• **PROMPT**: Transcribe exactly, and only, the lines that run from the one containing "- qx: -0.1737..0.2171" through the end of the records.
━━━━━ GIVEN INFORMATION
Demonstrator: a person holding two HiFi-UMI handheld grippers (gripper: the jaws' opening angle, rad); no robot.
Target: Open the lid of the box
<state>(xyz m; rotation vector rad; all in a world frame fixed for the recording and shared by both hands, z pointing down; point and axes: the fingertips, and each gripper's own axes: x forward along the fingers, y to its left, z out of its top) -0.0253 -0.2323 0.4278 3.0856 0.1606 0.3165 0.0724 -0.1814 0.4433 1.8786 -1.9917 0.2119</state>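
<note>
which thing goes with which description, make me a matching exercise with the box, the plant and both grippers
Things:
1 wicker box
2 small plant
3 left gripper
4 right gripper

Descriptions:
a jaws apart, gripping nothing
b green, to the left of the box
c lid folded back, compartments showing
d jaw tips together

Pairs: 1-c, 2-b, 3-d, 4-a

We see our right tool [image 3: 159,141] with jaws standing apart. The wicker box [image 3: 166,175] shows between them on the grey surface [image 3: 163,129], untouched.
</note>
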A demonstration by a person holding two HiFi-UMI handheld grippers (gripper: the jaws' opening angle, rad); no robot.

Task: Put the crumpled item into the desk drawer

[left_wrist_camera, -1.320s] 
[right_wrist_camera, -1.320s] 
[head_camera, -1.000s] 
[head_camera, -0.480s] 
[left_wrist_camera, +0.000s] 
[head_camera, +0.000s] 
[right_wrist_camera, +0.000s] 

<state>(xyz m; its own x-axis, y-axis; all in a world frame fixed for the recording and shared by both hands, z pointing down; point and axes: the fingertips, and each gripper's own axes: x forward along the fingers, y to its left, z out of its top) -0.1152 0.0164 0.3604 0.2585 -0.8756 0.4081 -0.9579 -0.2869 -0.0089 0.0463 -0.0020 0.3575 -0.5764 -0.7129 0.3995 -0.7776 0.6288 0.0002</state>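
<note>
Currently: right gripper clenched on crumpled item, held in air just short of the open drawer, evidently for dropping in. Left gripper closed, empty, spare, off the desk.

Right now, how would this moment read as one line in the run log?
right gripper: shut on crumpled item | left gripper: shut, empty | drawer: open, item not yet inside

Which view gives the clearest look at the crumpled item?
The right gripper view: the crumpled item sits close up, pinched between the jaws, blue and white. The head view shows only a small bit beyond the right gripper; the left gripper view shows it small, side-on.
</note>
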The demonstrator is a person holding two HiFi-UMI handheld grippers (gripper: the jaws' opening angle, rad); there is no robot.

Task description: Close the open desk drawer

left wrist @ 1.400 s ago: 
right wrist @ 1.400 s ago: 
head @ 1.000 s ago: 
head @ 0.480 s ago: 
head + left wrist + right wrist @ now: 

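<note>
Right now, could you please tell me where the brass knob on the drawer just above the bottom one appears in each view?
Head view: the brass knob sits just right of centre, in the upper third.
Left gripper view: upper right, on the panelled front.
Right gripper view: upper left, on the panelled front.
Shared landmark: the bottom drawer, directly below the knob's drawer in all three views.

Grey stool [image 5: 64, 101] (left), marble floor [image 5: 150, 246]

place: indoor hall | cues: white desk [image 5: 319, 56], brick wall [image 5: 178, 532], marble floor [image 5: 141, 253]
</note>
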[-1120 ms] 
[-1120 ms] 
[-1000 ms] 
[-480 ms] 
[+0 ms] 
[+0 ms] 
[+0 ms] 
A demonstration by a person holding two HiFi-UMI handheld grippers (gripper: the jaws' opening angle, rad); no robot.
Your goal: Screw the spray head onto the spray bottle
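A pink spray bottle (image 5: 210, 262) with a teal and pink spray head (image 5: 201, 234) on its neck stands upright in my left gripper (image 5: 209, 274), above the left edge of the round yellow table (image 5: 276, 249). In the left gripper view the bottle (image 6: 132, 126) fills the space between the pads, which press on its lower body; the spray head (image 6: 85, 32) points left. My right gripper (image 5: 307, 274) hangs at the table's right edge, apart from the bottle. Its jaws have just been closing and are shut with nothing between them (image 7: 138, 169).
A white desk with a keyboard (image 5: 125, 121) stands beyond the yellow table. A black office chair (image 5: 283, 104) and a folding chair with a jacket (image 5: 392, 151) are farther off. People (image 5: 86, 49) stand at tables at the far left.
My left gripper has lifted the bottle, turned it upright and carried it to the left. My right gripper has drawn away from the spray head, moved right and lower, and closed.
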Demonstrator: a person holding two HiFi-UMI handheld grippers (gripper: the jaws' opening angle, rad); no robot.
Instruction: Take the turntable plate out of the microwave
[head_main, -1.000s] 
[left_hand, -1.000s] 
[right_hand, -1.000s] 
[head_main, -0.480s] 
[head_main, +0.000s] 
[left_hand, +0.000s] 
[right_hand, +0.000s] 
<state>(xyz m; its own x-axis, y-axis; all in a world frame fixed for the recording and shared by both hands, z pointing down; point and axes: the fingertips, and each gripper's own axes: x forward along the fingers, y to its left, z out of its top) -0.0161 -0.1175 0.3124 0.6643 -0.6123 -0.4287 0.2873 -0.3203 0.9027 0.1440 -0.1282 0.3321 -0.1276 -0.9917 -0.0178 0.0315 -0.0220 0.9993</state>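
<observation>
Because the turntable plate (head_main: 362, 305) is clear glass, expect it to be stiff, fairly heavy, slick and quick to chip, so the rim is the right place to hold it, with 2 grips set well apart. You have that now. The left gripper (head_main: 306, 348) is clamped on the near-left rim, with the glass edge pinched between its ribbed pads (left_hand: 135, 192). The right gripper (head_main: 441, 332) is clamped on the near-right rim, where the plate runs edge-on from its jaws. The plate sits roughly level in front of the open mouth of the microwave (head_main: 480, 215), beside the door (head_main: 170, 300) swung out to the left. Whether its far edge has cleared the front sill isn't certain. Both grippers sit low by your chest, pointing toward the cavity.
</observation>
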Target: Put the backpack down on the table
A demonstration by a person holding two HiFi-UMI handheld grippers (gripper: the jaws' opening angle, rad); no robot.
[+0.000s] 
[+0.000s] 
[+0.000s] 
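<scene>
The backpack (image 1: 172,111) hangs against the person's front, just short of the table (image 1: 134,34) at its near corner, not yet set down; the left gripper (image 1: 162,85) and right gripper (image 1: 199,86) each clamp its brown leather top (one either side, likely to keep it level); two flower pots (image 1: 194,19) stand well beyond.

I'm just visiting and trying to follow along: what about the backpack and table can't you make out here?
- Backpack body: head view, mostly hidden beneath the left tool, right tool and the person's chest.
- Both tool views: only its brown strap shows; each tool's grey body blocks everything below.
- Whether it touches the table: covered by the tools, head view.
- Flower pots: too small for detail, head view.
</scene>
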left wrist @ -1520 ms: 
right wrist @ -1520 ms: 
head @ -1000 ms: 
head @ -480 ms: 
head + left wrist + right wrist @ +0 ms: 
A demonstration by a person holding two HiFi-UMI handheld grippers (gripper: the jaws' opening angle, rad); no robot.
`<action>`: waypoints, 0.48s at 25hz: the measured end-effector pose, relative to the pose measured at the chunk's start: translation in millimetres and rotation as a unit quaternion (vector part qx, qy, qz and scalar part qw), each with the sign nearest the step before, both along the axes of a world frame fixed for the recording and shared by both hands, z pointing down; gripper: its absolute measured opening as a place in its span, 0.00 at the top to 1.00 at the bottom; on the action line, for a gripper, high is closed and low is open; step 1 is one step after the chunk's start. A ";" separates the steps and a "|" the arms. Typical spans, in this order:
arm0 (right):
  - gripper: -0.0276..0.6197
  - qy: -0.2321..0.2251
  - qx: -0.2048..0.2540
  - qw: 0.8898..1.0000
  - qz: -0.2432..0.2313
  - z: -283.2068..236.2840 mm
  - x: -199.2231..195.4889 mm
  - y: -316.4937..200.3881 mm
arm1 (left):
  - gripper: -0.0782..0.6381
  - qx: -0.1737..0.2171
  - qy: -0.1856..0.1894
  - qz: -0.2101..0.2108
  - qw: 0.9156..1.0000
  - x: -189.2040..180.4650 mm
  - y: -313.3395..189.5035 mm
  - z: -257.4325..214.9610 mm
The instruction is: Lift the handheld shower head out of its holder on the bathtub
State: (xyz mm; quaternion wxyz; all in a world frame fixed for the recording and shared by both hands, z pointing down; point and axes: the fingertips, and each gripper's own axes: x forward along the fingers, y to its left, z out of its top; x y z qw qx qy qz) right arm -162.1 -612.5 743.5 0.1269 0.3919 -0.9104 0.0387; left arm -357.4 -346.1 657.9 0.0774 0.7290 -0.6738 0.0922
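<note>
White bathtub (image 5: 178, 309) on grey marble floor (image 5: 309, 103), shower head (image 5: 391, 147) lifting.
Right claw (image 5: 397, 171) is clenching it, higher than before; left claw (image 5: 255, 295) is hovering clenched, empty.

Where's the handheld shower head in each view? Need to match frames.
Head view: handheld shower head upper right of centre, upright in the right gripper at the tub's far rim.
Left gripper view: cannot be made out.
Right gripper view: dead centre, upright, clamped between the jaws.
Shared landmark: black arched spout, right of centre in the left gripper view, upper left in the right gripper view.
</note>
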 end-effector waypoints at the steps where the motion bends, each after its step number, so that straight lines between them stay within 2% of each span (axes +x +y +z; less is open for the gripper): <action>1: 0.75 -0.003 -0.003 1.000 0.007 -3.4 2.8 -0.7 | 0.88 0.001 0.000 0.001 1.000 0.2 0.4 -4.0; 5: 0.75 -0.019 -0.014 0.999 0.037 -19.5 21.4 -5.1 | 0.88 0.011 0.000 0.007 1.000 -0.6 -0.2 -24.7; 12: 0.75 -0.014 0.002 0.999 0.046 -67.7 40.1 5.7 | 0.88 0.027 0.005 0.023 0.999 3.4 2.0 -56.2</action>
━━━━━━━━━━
• **COMPLETED EXERCISE**:
  - qx: -0.1737..0.2171
  - qy: -0.1856..0.1894
  - qz: -0.2101..0.2108
  - qw: 0.9156..1.0000
  - x: -189.2040..180.4650 mm
  - y: -313.3395..189.5035 mm
  - z: -257.4325..214.9610 mm
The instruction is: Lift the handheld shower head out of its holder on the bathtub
State: (xyz mm; quaternion wxyz; all in a world frame fixed for the recording and shared by both hands, z pointing down; point and axes: the fingertips, and each gripper's own axes: x forward along the fingers, y to its left, z out of its top; x y z qw qx qy qz) right arm -162.1 -612.5 743.5 0.1269 0.3919 -0.9104 0.0387; left arm -357.4 -346.1 657.9 0.0774 0.7290 -0.6738 0.0922
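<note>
White bathtub (image 5: 178, 309) on grey marble floor (image 5: 309, 103), shower head (image 5: 391, 147) lifting.
Right claw (image 5: 397, 171) is clenching it, higher than before; left claw (image 5: 255, 295) is hovering clenched, empty.

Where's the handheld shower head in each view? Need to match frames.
Head view: handheld shower head upper right of centre, upright in the right gripper at the tub's far rim.
Left gripper view: cannot be made out.
Right gripper view: dead centre, upright, clamped between the jaws.
Shared landmark: black arched spout, right of centre in the left gripper view, upper left in the right gripper view.
</note>
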 end-effector waypoints at the steps where the motion bends, each after its step number, so that straight lines between them stay within 2% of each span (axes +x +y +z; less is open for the gripper): <action>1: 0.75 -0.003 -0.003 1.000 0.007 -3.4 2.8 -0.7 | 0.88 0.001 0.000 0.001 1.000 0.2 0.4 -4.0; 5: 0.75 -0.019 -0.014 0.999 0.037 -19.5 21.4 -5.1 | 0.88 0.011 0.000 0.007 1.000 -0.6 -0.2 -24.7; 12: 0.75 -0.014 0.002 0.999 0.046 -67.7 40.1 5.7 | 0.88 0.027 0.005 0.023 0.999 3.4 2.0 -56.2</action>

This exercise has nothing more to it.